EXERCISE: Give back exactly the lines of the material below that start at the line containing "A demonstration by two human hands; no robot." and end at the line containing "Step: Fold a", and no others.

DATA:

◇ ◇ ◇

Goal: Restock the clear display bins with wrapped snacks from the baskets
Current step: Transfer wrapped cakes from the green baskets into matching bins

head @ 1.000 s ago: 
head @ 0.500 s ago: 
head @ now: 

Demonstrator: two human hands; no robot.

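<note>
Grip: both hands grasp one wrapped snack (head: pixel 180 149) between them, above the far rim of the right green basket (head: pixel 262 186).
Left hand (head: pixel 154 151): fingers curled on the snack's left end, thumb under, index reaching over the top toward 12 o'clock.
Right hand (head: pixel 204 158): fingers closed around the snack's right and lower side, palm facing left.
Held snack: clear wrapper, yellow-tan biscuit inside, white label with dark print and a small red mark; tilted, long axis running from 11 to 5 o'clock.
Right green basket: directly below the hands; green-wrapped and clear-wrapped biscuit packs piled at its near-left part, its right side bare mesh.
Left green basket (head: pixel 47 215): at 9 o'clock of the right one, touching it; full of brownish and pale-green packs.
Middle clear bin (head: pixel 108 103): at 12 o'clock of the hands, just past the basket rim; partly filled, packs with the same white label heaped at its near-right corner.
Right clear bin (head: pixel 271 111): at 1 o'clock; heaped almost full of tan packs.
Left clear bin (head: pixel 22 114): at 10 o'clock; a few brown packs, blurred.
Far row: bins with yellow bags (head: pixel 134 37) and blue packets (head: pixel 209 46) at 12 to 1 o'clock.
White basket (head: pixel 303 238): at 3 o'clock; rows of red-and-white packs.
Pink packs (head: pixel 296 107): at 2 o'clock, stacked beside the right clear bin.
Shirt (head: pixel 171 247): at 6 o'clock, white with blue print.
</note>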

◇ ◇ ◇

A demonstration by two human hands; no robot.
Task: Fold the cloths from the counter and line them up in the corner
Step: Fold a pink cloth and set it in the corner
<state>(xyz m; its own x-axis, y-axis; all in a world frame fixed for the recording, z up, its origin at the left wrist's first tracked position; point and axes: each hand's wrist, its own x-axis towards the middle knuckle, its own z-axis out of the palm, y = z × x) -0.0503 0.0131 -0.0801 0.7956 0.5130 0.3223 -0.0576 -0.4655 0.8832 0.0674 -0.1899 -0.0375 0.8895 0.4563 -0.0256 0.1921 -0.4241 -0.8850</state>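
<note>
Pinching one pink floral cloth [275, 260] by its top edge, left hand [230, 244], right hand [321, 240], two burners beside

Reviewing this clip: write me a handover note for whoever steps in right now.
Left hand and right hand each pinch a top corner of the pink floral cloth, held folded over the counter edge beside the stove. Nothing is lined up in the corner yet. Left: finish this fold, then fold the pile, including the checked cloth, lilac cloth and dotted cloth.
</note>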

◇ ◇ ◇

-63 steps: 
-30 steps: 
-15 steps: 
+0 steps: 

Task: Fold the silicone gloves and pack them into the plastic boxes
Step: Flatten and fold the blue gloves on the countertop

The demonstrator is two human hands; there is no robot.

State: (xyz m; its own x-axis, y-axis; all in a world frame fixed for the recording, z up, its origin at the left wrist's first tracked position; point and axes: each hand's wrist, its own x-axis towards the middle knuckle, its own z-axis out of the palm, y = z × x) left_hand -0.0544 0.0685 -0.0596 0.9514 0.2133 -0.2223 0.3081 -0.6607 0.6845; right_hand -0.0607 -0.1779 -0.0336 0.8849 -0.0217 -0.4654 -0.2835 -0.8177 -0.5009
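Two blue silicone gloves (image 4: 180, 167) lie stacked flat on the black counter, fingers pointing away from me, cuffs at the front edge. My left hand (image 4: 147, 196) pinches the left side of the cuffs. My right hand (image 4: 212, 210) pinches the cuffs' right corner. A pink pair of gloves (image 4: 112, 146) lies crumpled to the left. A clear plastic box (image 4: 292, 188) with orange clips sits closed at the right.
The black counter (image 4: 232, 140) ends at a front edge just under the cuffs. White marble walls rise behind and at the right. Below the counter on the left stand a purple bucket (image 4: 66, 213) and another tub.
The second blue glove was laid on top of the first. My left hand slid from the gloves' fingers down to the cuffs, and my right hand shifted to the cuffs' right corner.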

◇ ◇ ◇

SOLUTION:
A demonstration by two human hands; no robot.
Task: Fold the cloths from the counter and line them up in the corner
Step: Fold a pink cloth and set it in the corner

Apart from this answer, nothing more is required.